Emma Holland, Lisette Dupre, Jenny Duggan and Catriona Abraham recently attended the International Association of Young Lawyers (AIJA) Half Year Conference in The Hague”. Catriona Abraham reviews the conference.

The focus of the conference was The Hague Convention, and there were a number of thought-provoking panel discussions regarding the application of the convention across various jurisdictions and topics.

The Hague Convention is administered by a global intergovernmental organisation called the Hague Conference on Private International Law (‘HCCH’). As the conference was hosted in The Hague, key individuals from the HCCH sat on each panel and gave interesting insights into the topics being discussed.


Trusts and financial remedy proceedings on divorce

Jenny Duggan was on a panel that discussed the July 1985 Convention on the Law Applicable to Trusts and on their Recognition (the ‘July 1985 Convention’). Trusts are widely used and have long been recognised in common law jurisdictions. However, implementing the July 1985 Convention has required civil law jurisdictions to grapple with the concept of a trust and how trust structures fit into their civil codes.

Jenny focused on how the recognition of trusts between contracting parties to the July 1985 Convention can assist in English financial remedy proceedings on divorce.

As is well established by the Matrimonial Causes Act 1973 (‘MCA 1973’), beneficial interests in trusts can be considered as a relevant “other financial resource” in financial remedy proceedings. A consequence of this is that the parties to financial remedy proceedings can potentially benefit from a trust established before the parties were born, let alone before the marriage. This fact shocks our civil jurisdiction colleagues.

A key question the English family court will ask in determining if trust assets should be included in the marital pot is whether the trustees would be likely to advance part or all of the capital held on trust to the beneficiary party immediately or in the foreseeable future (see Charman v Charman [2007] EWCA Civ 503). However, in Thomas v Thomas [1995] 2 FLR 668, Lord Justice Glidewell emphasised that the English court should not put improper pressure on trustees to distribute assets as part of a financial order on divorce.

In practice, the key issue is the enforcement of English family court judgments in the jurisdiction of the trust in question. Often, firewall legislation is in place in the trust’s jurisdiction to prevent the foreign attack of an English family court judgment on a trust. However, this does not mean the trust is necessarily fully protected. Ultimately, whether a trust can be used as a source of funds in financial remedy proceedings in England depends heavily on the needs of the parties and the individual facts of each case.

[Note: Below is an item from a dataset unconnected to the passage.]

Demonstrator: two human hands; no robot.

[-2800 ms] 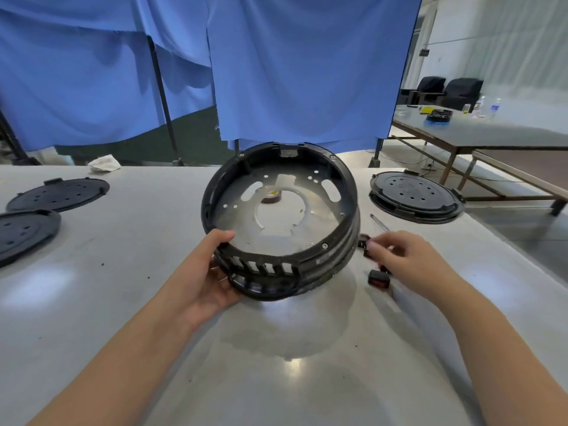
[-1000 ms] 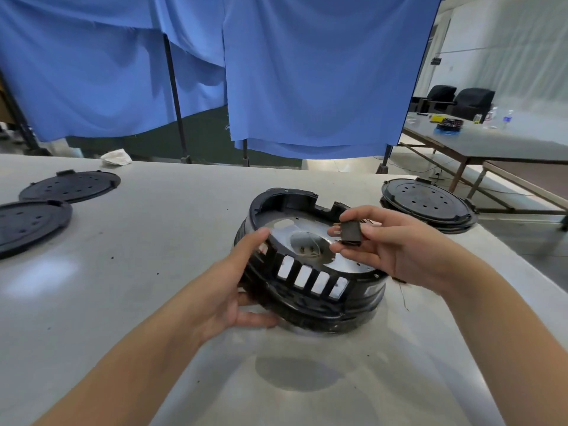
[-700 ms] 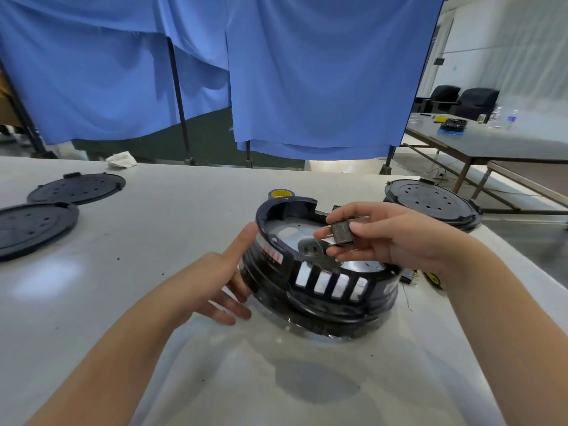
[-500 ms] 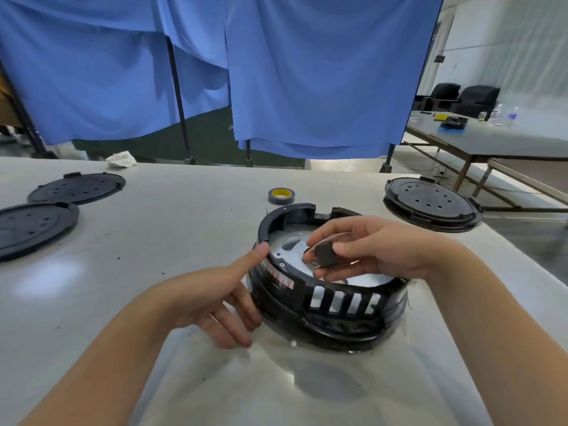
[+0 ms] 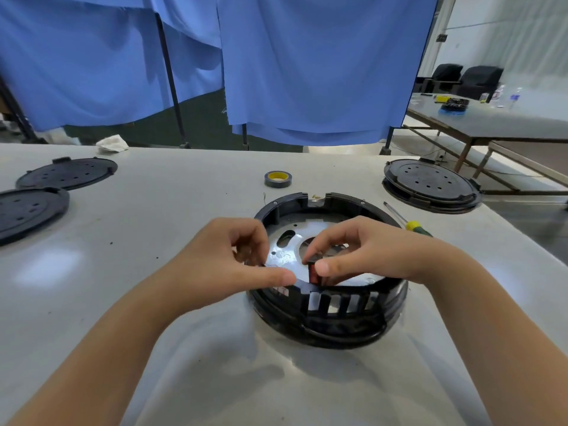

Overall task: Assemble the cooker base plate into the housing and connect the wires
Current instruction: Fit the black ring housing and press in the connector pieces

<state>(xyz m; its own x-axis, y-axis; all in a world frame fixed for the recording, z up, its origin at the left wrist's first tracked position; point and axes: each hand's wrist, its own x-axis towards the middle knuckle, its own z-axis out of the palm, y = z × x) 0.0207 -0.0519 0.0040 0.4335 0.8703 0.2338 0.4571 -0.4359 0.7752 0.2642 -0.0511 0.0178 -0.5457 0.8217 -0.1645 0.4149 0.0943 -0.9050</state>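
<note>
Grey table [image 5: 153,210], blue curtains [image 5: 307,72] behind; housing [image 5: 332,315] open-side up, right hand [image 5: 365,250] pinching connector [image 5: 315,272], left hand [image 5: 227,262] fingers curled on rim.

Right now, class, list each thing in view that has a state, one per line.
housing: flat on the table, open side up
base plate: seated inside the housing
small black part: pinched at the housing's near rim
left hand: thumb on the housing rim
right hand: pinches the small black part
tape roll: lying flat
screwdriver: lying untouched
</note>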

Other highlights from the conference

The conference included many different panel sessions and other events across the three days. These included discussion of the 1961 Apostille Convention, the new 2019 Judgments Convention and numerous other private client law-focused conventions. Highlights included:

  • Family law practitioners from France, Germany, England, Poland and Turkey considered the application of the 1980 Hague Convention on international child abduction cases. Philippe Lortie, First Secretary at the HCCH, gave interesting insights on the case studies discussed by the panel and the recent increase of international child abduction cases arising out of the war in Ukraine.

One key takeaway from the discussion was that despite the extreme circumstances of the ongoing conflict in Ukraine, the convention stands. So, unless there is a grave risk of physical or psychological harm or other intolerability to the child (Article 13(b) of the 1980 Hague Convention), a child should be returned to Ukraine if they have been removed from the country without the permission of both parents. The message from Mr Lortie was that practitioners should trust the convention. The case studies considered were interesting, but for each one, Mr Lortie was able to point to articles that could have assisted the parties. He also reminded practitioners to look to other ‘sister’ conventions, such as the 1996 Convention on Child Protection.

  • The 1970 Divorce Convention and the 1978 Convention on the recognition of marriages were considered by lawyers from Switzerland, The Netherlands, Liechtenstein, France and England. One theme was that the 1970 Convention was perhaps unnecessary because each jurisdiction had domestic law that would likely recognise a divorce subject to safeguards. Here, the value of the 1970 Divorce Convention is the commonality of one set of rules rather than a range of slightly different ones, making practitioners’ lives easier.
  • Another panel hosted a topical discussion on freedom of expression, thought, belief and religion. The AIJA members on the panel were joined by representatives of non-governmental organisations (NGOs) intent on ensuring that independent and reliable international news and information are available to all. The discussion focused on the current prevalence of SLAPPs (strategic lawsuits against public participation) against journalists, the cost of this type of litigation tactic on society and democracy, and the importance of the EU anti-SLAPP Directive currently under consideration.
  • Another key theme of the conference was human rights, and attendees were encouraged to participate in the AIJA Triathlon for Human Rights. Lisette got up extra early on the Thursday morning to take up the mantle on behalf of the Stewarts’ attendees. Well done, Lisette!